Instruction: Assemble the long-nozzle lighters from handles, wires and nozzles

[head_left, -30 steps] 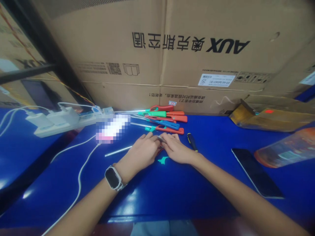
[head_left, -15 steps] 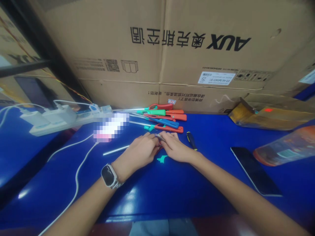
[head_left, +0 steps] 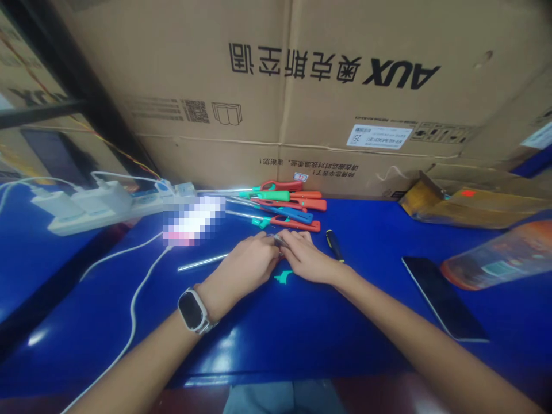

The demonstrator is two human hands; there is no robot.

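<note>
My left hand, with a watch on its wrist, is closed with its fingers bent inward. It meets my right hand, also closed, over a long-stem lighter held low at the table. The lighter's metal tube sticks out to the left from under my left hand. A bit of its red body shows between the hands; the rest is hidden by my fingers. Just below my hands lies a loose green trigger piece. A black and yellow screwdriver rests beyond my right wrist.
Several long lighters lie piled behind my hands. A white power strip with plugs and cables stands at left. At right are a phone, a plastic bottle and an open carton. A large cardboard box walls the back.
My hands stay together at the same place, with only slight finger movement. Less red shows between them. The whole view has shifted slightly.
</note>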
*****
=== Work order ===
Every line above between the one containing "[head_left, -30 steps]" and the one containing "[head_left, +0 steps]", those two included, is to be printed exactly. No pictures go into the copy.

=== Finished exercise ===
[head_left, -30 steps] 
[head_left, -15 steps] 
[head_left, +0 steps] 

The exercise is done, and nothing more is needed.